Intelligent Document Processing (IDP) in a New Age Automated Workplace

What is IDP and how does it integrate with automation to maximize benefits?

Introduction

In an increasingly digitized world, corporates have realized that the fastest way to ensure efficiencies within internal operations is to automate – and the biggest roadblock to automation is structured and digitized inputs. Consequently, there has been a big focus on digitization and document processing. The target of these drives is to boost accuracy and effectiveness to structure unstructured and semi-structured data, and to digitize any non-electronic data into machine-readable formats. Towards this end, multiple technologies have been explored – optical character recognition through digital character libraries, redaction solutions to un-redact or redact digital documentation, AI/ML to classify and categorize multiple formats and data structures and provide automated learning.

It is a base understanding that the automation scope in the back office today is limited to the volumes that come from electronic and structured data, with a manual intervention needed for the rest. Through IDP, the scope of automation can be expanded to all the volumes that can be digitized and brought to a structured format, thereby maximizing the value delivered.
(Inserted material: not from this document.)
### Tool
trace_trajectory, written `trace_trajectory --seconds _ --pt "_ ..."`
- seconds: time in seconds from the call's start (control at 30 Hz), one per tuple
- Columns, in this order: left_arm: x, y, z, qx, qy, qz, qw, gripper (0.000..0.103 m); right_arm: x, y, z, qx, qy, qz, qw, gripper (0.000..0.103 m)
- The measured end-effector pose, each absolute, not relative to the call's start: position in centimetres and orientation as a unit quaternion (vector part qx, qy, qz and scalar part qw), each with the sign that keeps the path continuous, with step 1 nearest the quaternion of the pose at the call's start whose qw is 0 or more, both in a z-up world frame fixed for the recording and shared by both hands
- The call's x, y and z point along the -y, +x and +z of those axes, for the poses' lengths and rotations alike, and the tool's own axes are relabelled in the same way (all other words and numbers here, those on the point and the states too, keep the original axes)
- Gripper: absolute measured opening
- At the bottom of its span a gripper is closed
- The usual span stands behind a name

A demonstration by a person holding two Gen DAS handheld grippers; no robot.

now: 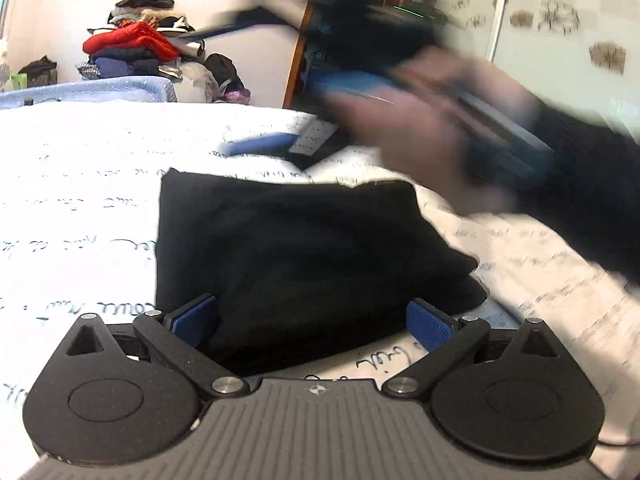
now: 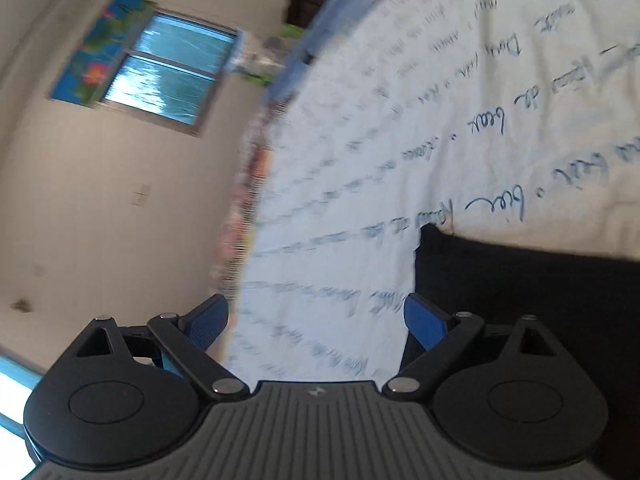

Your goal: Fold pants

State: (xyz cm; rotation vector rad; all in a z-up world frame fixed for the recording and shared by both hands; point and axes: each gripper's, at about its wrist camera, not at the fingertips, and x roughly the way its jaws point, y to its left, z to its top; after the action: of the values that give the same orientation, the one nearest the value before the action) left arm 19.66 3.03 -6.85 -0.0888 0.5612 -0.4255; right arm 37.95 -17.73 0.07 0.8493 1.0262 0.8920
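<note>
The black pants (image 1: 304,256) lie folded into a compact rectangle on the white bedsheet with handwriting print (image 1: 80,184). My left gripper (image 1: 312,320) is open, its blue pads on either side of the bundle's near edge, holding nothing. The right gripper shows blurred in the left wrist view (image 1: 460,120), held in a hand above the bundle's far right corner. In the right wrist view my right gripper (image 2: 316,320) is open and empty, tilted, over the sheet, with the pants (image 2: 520,300) at the lower right.
A pile of clothes (image 1: 136,44) and a light blue blanket edge (image 1: 100,88) lie beyond the bed. A wooden door frame (image 1: 304,40) and mirrored wardrobe (image 1: 560,32) stand behind. A window (image 2: 168,76) and the bed's edge (image 2: 256,184) show in the right wrist view.
</note>
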Motion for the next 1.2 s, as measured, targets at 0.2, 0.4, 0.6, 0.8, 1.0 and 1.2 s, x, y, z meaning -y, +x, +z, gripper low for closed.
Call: trace_trajectory --seconds 0.2,0.4,0.6,0.8,1.0,1.2 --pt "-2.5 21.1 -6.4 -0.290 -0.052 -0.221 0.930 0.102 28.6 30.6 -1.9 -0.434 0.451 0.338 0.703 0.098" --pt "-0.2 21.1 -8.2 -0.302 0.023 -0.217 0.928 0.102 32.5 26.4 -7.0 -0.389 0.484 0.264 0.738 0.046" --pt "-1.7 20.5 -5.3 -0.303 -0.026 -0.203 0.931 0.101 33.1 25.8 -6.3 -0.414 0.518 0.248 0.706 0.059" --pt "0.0 22.3 -5.5 -0.328 -0.007 -0.190 0.925 0.102 31.1 23.3 -4.4 -0.367 0.513 0.304 0.714 0.092" --pt "1.7 22.1 -7.3 -0.319 0.056 -0.187 0.927 0.101 33.2 22.9 -9.8 -0.368 0.574 0.268 0.681 0.066" --pt "-0.9 21.3 -3.6 -0.293 0.005 -0.181 0.939 0.102 31.8 22.5 -4.3 -0.361 0.514 0.291 0.722 0.090"
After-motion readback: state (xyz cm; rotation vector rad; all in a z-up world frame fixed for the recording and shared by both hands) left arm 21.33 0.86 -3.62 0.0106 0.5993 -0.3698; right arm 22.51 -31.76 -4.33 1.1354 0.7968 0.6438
The following sections look into how Intelligent Document Processing takes process automation to the next level, by adding digitization, structuring, and intelligence to the picture.

Components of the IDP Solution

The document reading and extraction market today is highly fragmented. Different vendors provide different process flow and differentiated capabilities. Any comprehensive Intelligent Document Processing or IDP solution will comprise of five critical flows – Data Ingestion, Pre-Processing, Document Classification, Data Extraction, and Validation or Feedback Loop.

Data Ingestion: Any IDP solution needs to be able to read different documents using OCR or other powerful ML algorithms. Normally, any data captured by an organization can be categorized as Structured (fixed structure and hierarchy), Unstructured (unorganized and multi-format, free form), and Semi-structured (blend of structured and unstructured data). Market research shows that more than 75% of data in the world is either in an unstructured or semi-structured format. While it is easy to read and categorize data in structured formats, like Excel tables, reading data in unstructured and semi-structured formats requires the use of AI based solutions – such as Optical Character Recognition (OCR), Computer Vision (CV), and Natural Language Processing (NLP). OCR detects language-related characters, letters, numbers, etc. by depending on structured data tables. However, with CV and NLP, the capabilities of OCR to handle unstructured and semi-structured data have undergone a paradigm shift, resulting in a set of solutions called Intelligent Character Recognition (ICR).

IDP solutions capture the data extracted by ICR and enable the system to structure it based on the data types, regardless of whether the documents are structured, unstructured, or semi-structured. Adding ML algorithms on top allows the solution to learn from training with the manual corrections made every document-reading iteration.

Pre-processing: IDP may need to run on handwritten documents, or scanned images or computer generated PDG files. Each of these have a different standard of quality. Before any data can be extracted then, a document needs to be evaluated from a quality assessment standpoint – including cleaning, organizing, and transforming the raw data to meet the quality parameters mandated by the IDP or machine learning models.

Some popular preprocessing methods used by IDP tools include:

Data annotation and labeling: A configuration process where specific document types, including document fields, get tagged and annotated to help with classification.
Merge/split documents: Capability to analyze multi-page documents to recognize the layout to detect when documents need to split or analyze multiple documents to recognize when they need to be merged into one.
Skew correction: Ability to recognize when a scanned document is not upright and is skewed, where the text appears rotated or tilted in different angles. Capability to carry out a skew correction or de-skewing.
Noise Removal: The process of detecting and removing unclear sections, such as black dots, shadows, or blurs, and cleaning them up to ensure better quality. Noise removal methods include median filtering, edge detection, linear regression and auto-encoding.
Data validation and correction: Compatibility check of the document, format validation, resolution specification.
Taxonomies and ontologies: Collection of data in categories, and the identification of a pattern of various entities and relationships among the data

Any IDP solution should be able to take up pre-processing to ensure data quality for extraction.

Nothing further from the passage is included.